Stored data:

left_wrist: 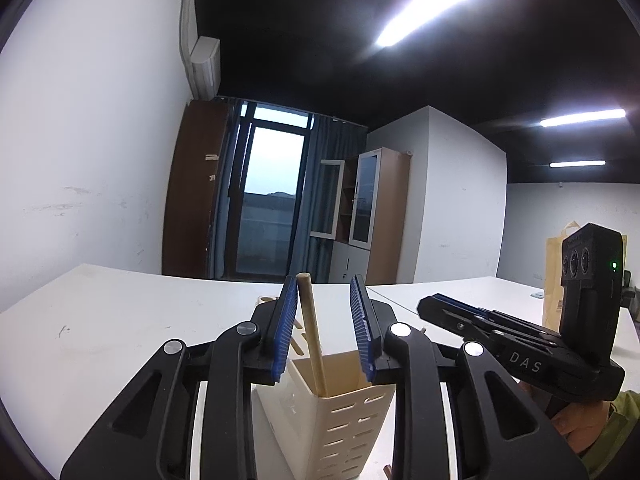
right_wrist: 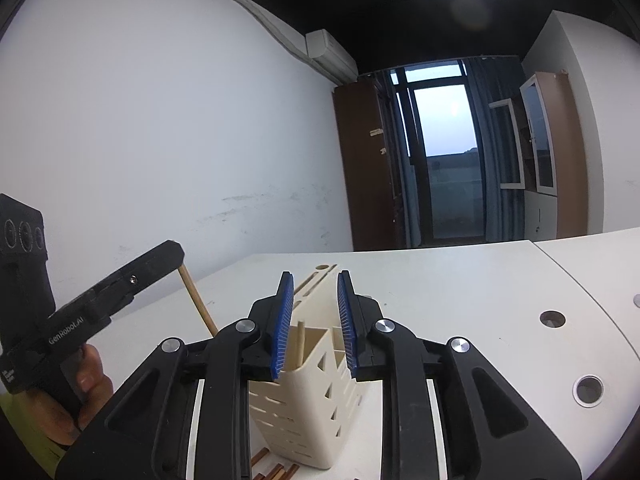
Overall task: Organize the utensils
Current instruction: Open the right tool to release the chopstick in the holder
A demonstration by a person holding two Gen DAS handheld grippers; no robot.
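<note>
Nearest in the left wrist view, the left gripper (left_wrist: 325,322) stands released, its blue pads apart, and a wooden chopstick (left_wrist: 313,332) stands between them, leaning just beside the left pad (left_wrist: 285,336); whether it touches that pad cannot be told. The chopstick's lower end sits inside the cream slotted utensil holder (left_wrist: 344,420), which stands on the white table (left_wrist: 120,320) directly under the jaws. In the right wrist view the right gripper (right_wrist: 311,320) is also released, its blue pads apart with nothing pressed between them, and the same utensil holder (right_wrist: 304,408) stands below, showing divided compartments; a second wooden chopstick (right_wrist: 300,344) stands upright in the compartment beside the right gripper's left pad. A few brown sticks (right_wrist: 276,470) lie on the table at the holder's foot. To the left there, the other gripper's black body, held by a hand (right_wrist: 86,384), reaches in above the tilted chopstick. Farther back on the table lies a cream slotted block (right_wrist: 316,280). Beyond stand a brown paper bag (left_wrist: 554,280), a brown wardrobe (left_wrist: 192,188), a window with blue curtains (left_wrist: 328,200), a glass-door cabinet (left_wrist: 376,208) and a wall air conditioner (left_wrist: 206,66).
</note>
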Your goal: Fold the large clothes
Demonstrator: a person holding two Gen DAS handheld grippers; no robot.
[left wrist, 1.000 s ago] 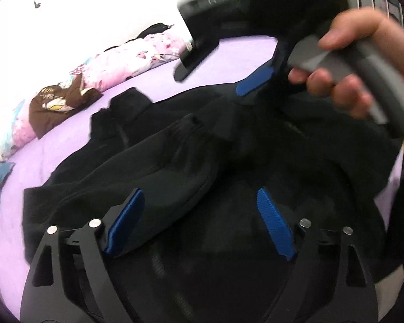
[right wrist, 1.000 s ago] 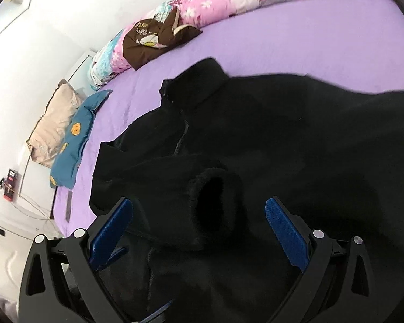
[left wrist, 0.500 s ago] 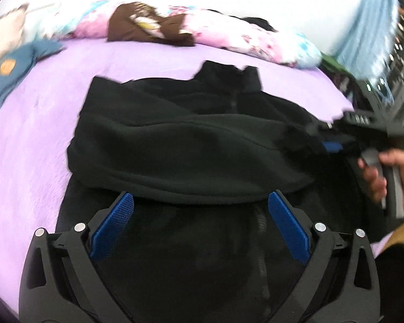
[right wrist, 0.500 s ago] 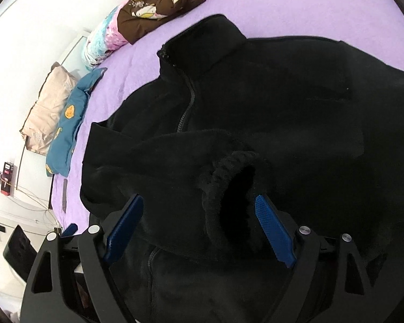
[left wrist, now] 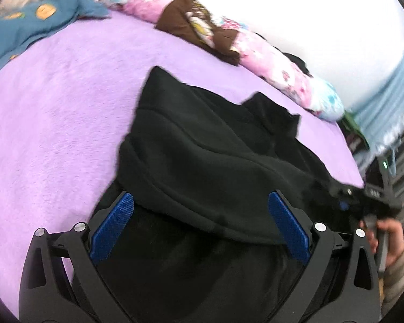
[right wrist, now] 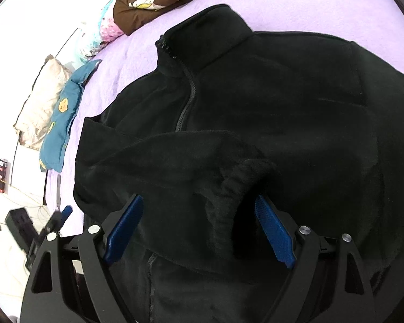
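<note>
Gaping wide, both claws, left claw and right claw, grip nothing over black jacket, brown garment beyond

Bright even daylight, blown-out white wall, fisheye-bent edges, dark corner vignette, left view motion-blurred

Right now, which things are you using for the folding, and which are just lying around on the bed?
For the folding:
black fleece jacket
its sleeve, laid across the front
left gripper, open
right gripper, open

Just lying about:
brown top
blue pillow
beige pillow
pink floral quilt
</note>
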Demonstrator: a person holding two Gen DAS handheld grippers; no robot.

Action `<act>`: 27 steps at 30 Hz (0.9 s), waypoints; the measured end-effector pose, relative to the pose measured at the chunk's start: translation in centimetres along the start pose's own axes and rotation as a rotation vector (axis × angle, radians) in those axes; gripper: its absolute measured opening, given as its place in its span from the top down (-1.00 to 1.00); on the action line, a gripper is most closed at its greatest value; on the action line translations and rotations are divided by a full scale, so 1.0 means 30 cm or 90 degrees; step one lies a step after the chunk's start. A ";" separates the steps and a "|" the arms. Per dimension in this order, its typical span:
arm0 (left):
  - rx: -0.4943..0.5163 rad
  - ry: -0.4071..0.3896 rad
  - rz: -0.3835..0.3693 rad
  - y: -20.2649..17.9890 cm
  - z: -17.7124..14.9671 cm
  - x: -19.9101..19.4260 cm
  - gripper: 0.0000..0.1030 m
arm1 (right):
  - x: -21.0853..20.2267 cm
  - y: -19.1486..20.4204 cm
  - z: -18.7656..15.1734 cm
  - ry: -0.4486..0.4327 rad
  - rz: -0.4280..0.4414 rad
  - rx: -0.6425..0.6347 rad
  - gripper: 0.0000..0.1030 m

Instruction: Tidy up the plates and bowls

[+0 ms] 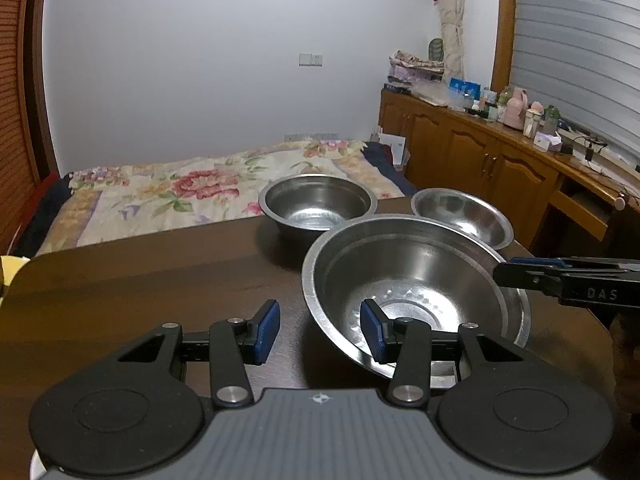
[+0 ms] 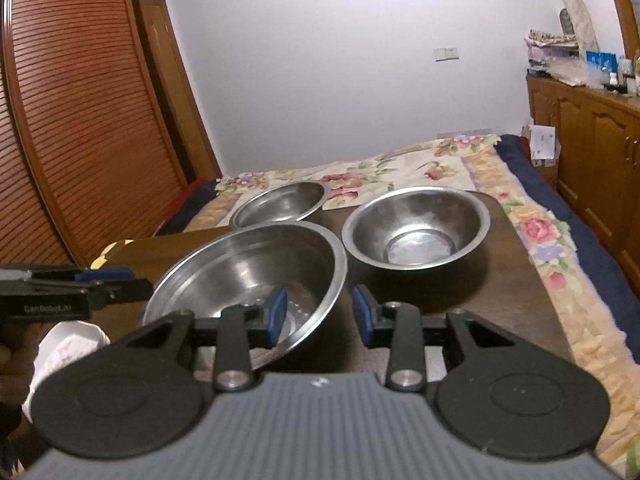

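Observation:
Three steel bowls stand on a dark wooden table (image 1: 140,280). The large bowl (image 1: 412,280) (image 2: 248,272) is nearest. A medium bowl (image 1: 318,202) (image 2: 416,224) and a smaller bowl (image 1: 464,214) (image 2: 280,202) stand behind it. My left gripper (image 1: 320,330) is open, its jaws straddling the large bowl's left rim without closing on it. My right gripper (image 2: 320,312) is open, straddling the same bowl's right rim. Each gripper shows at the edge of the other's view, the right one in the left wrist view (image 1: 568,280), the left one in the right wrist view (image 2: 72,288).
A bed with a floral blanket (image 1: 208,188) lies just beyond the table's far edge. Wooden cabinets (image 1: 480,152) with clutter on top run along the right wall. A louvred wooden wardrobe (image 2: 80,120) stands at the left. A white object (image 2: 68,348) lies by the table's near left.

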State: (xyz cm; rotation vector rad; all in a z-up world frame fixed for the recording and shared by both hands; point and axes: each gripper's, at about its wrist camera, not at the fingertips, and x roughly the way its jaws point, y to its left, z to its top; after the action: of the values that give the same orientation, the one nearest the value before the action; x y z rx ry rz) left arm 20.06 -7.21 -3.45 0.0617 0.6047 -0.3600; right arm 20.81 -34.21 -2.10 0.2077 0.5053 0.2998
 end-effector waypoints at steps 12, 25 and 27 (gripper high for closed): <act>-0.033 0.030 0.006 -0.009 0.011 0.068 0.17 | 0.070 -0.034 0.001 0.008 0.057 0.024 0.27; -0.037 0.058 0.026 -0.018 -0.001 0.112 0.51 | 0.082 -0.034 -0.004 0.009 0.115 0.038 0.26; -0.036 0.061 0.030 -0.017 -0.001 0.111 0.52 | 0.081 -0.028 -0.008 0.008 0.114 0.028 0.30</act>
State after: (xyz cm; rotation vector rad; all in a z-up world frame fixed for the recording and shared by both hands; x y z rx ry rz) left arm 22.40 -8.72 -5.34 0.0394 0.7061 -0.2957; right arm 22.91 -34.18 -3.60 0.2952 0.5067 0.4651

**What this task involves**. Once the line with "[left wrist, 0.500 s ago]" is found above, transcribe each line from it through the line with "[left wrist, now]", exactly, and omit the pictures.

**Answer to the exercise**.
[left wrist, 0.500 s ago] 
[right wrist, 0.500 s ago] 
[left wrist, now] 

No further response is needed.